Os acordos do Luena fecham os anos de guerra em Angola. A preparação para as eleições e os três anos sem guerra devolvem aos poucos a esperança de dias melhores aos Angolanos. Desenvolvimento e progresso é desejo de todos. Vale no entanto recordar a chamada de atenção dos Bispos: “Se queremos construir deveras o futuro da Nação, temos a certeza de que isso jamais será possível sem consciências rectas, sem homens honestos e responsáveis na sua profissão, no seu emprego, no seu cargo, nos seus negócios, na sua vida, já pública já privada. Sem homens desta têmpera, o País não se pode erguer à dignidade que merece”.

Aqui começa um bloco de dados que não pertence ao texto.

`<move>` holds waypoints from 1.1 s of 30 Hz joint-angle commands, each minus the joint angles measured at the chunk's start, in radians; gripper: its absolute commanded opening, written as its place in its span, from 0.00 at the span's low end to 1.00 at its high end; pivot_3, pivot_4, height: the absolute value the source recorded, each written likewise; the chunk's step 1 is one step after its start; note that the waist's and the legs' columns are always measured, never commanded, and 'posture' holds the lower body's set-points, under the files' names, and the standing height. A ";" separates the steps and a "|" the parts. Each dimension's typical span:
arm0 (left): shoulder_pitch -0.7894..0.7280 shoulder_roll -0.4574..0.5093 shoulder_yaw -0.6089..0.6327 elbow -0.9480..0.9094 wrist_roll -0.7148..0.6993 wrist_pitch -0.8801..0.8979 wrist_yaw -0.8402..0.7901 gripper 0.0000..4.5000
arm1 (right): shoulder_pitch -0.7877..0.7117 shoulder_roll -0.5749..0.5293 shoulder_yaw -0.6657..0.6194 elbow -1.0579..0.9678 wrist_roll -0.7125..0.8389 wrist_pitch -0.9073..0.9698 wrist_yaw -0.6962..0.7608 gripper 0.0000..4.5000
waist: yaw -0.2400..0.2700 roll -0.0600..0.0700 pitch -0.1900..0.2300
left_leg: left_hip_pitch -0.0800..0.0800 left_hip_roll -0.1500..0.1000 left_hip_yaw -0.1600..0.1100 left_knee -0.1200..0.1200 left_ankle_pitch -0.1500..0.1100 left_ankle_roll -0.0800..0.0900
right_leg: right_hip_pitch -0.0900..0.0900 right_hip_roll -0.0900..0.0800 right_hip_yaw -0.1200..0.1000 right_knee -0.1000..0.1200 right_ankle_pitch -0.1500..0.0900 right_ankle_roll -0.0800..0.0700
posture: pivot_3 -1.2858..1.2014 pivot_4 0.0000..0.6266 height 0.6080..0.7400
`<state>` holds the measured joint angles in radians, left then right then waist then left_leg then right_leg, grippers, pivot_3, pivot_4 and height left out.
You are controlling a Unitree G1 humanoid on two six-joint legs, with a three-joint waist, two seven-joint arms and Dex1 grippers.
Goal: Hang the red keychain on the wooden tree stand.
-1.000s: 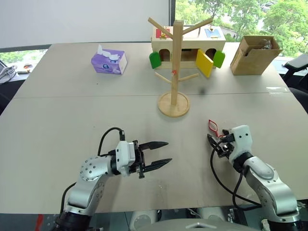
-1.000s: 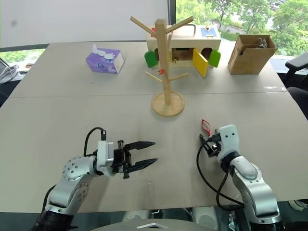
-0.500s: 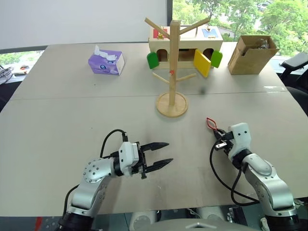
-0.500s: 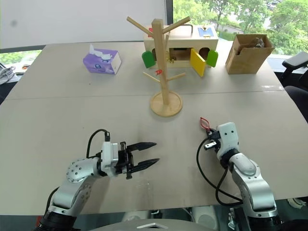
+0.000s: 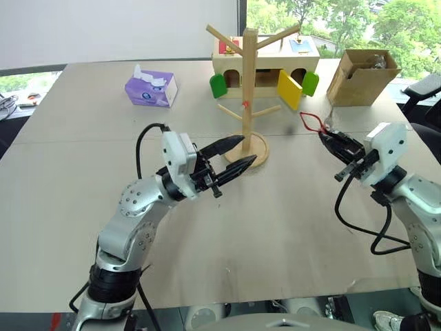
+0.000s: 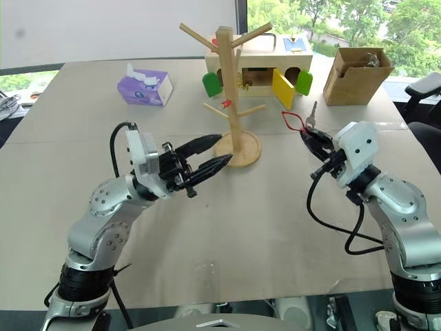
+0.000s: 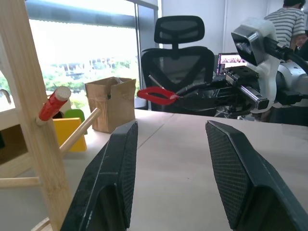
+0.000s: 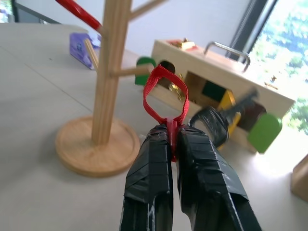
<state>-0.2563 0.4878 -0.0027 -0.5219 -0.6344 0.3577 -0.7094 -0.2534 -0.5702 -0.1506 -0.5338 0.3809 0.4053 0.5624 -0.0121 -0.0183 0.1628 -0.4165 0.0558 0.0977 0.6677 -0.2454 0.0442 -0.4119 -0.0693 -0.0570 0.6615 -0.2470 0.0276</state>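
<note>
The right gripper (image 6: pixel 306 138) is clamped on the base of the thin red teardrop keychain loop with a small silver key (image 6: pixel 292 122), holding it in the air above the desk (image 6: pixel 227 227). The loop's long axis runs on from the fingertips, pointing towards the tall light-wood tree stand with slanted dowel branches on a round base (image 6: pixel 230 83) and the far edge; the key sticks out beside it. The keychain is near the stand's right side, not touching it. The stand is upright near the middle of the desk's far half. The left gripper (image 6: pixel 218 154) hovers with its fingers well spread, tips just in front of the stand's base.
</note>
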 commanded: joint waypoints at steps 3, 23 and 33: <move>-0.087 0.042 0.092 -0.097 -0.145 0.162 0.115 0.51 | -0.125 -0.024 0.053 0.008 -0.071 -0.083 0.012 0.00 | 0.005 0.000 0.000 | 0.000 0.000 -0.001 0.000 0.000 0.000 | 0.000 0.000 -0.001 0.000 0.000 0.000 | 0.52 0.24 1.00; 0.028 0.125 0.187 -0.084 -0.037 0.180 0.194 0.51 | -0.279 0.078 0.261 0.189 -0.174 -0.282 0.124 0.00 | 0.004 -0.001 0.001 | 0.000 0.000 0.001 0.001 0.003 -0.005 | 0.000 -0.001 0.000 0.000 0.000 0.000 | 0.52 0.24 1.00; 0.055 0.105 0.183 -0.086 -0.006 0.155 0.193 0.51 | -0.327 0.155 0.308 0.269 -0.214 -0.310 0.122 0.00 | 0.003 -0.001 0.001 | 0.000 0.000 0.001 0.001 0.003 -0.005 | 0.000 -0.001 0.000 0.000 0.000 -0.001 | 0.52 0.24 1.00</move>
<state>-0.2009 0.5958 0.1654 -0.5879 -0.6482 0.5369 -0.5183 -0.5598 -0.4190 0.1618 -0.2540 0.1684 0.1225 0.6884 -0.0089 -0.0192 0.1637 -0.4164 0.0558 0.0985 0.6682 -0.2426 0.0394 -0.4117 -0.0703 -0.0573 0.6618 -0.2467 0.0270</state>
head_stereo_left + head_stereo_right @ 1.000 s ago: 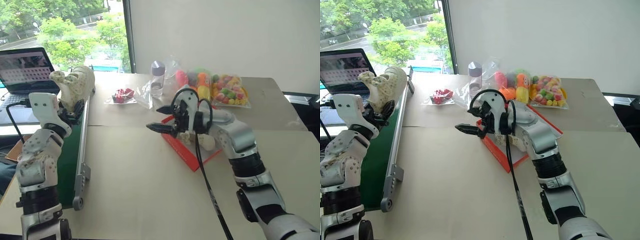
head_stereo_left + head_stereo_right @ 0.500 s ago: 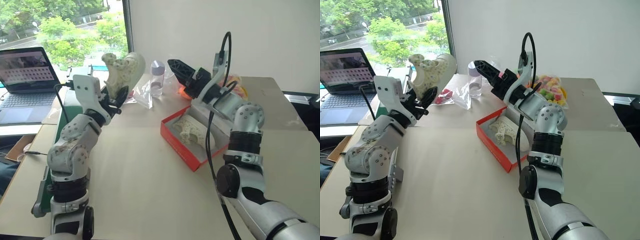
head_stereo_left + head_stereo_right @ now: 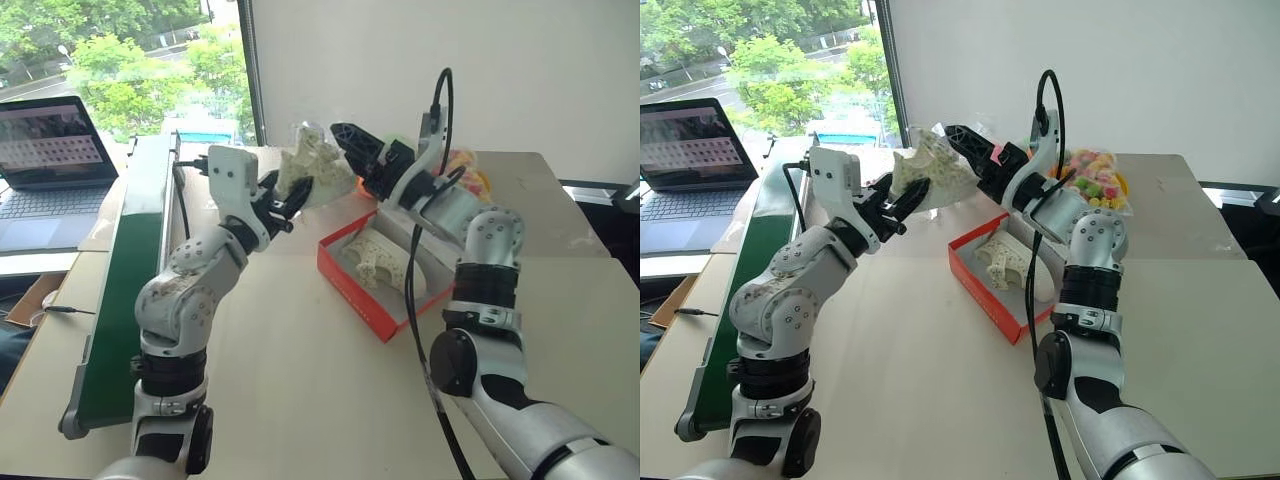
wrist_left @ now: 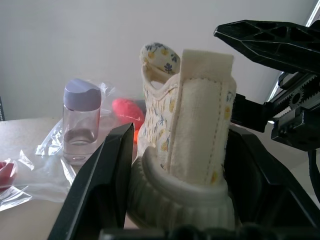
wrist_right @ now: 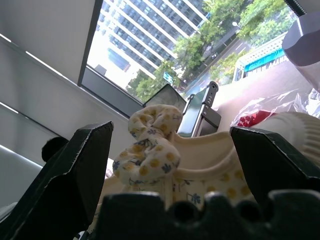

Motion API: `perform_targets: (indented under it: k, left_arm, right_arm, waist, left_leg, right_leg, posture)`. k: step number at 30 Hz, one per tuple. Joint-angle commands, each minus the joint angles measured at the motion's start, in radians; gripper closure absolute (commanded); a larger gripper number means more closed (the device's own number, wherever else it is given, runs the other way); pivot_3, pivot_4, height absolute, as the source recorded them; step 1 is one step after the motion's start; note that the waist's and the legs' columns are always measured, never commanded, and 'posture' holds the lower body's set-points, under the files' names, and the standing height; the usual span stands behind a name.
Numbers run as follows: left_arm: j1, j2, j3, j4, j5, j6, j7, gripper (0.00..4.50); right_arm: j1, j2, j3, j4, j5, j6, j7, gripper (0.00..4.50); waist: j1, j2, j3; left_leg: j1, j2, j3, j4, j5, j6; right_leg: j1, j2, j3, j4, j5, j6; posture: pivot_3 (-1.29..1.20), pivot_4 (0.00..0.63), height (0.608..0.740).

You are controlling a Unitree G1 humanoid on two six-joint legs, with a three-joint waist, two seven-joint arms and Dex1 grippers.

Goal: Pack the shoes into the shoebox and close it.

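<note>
The held shoe (image 3: pixel 312 172) has swung toward the right gripper (image 3: pixel 352 145).

Beige table (image 3: pixel 300 380), seam running across it at mid depth. Directly on it: open red-orange shoebox (image 3: pixel 352 290) right of centre, set at an angle, holding one cream shoe (image 3: pixel 378 262). Long green board (image 3: pixel 125 290) with metal edging along the left edge, reaching toward the window. At the far side, a bag of colourful toys (image 3: pixel 1095 180) near the wall and a clear jar with a pale purple cap (image 4: pixel 81 120) standing upright on crinkled clear plastic. Open laptop (image 3: pixel 50 160) on a lower surface just left of the board.
</note>
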Motion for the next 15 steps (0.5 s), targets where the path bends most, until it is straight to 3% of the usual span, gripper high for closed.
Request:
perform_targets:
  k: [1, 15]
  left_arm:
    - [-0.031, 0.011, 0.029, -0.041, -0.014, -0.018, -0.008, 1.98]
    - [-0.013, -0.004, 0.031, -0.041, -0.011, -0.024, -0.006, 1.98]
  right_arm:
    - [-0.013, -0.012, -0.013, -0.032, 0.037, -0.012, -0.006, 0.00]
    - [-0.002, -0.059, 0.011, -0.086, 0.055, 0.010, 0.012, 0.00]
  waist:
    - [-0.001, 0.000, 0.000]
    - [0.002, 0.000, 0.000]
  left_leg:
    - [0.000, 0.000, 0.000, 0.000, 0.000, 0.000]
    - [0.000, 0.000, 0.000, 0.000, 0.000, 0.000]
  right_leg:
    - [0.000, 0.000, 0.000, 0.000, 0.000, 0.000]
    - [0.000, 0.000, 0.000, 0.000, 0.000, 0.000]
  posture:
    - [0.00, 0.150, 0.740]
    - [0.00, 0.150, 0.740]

Ao longo destes trinta anos, dois pronunciamentos têm resposta imediata da parte do governo de Angola. O primeiro é feito no Lubango. Neste os Bispos reagem ao facto de o Governo e o Partido terem declarado ser o marxismo-leninismo a linha ideológica oficial de Angola. A crítica à religião intensifica-se. A tendência à criar divisão dentro da Igreja e à separar esta da Igreja Universal acentua-se. Na carta pastoral os Bispos aproveitam para elucidar os cristãos e o povo sobre a fraqueza do sistema ideológico escolhido.
A reacção é forte. O editorial do Jornal de Angola de 26.01.1978, traz como título, e a vermelho, “OS BISPOS E A CONSPIRAÇÃO”. Seguem-se uma série de dificuldades para a Igreja. Missionários são impedidos de entrar. A Emissora Católica de Angola é confiscada. Aumenta a pressão sobre trabalhadores e funcionários católicos.
Uma outra reacção pública do governo tem a ver com a mensagem de 11.11. 1989. “Os últimos acontecimentos da história recente dizem-nos que os povos hoje caminham para a Paz, o progresso, a liberdade, a democracia. Um sistema político deste género dignificará a nação angolana, o seu povo e os seus chefes.
Não queiramos para Angola caminho diferente”.
A direcção nacional para os assuntos religiosos repudia a mensagem e taxa-a de panfleto clerical. “O documento subscrito pelos “Bispos Católicos de Angola” procura torná-los intérpretes “do povo sofredor” de Angola.
Mandatos desta natureza estão regulamentados por instrumentos jurídicos estabelecidos pelos direitos e deveres dos cidadãos, consubstanciados na lei constitucional a que todo o povo deve obediência incluindo “os Bispos Católicos de Angola”.”
Na mesma edição do Jornal de Angola, o jornal comenta a mensagem sob o título: «A DEUS O QUE É DE DEUS». Eis, um extracto do comentário: “Os bispos católicos e os fiéis da sua igreja têm outros meios e lugares próprios para buscarem a paz que dizem desejar, sem terem a pretensão de dar conselhos a quem deles não necessita, ou de se substituírem ao estado em que se integram. “A César o que é de César e a Deus o que é de Deus”.”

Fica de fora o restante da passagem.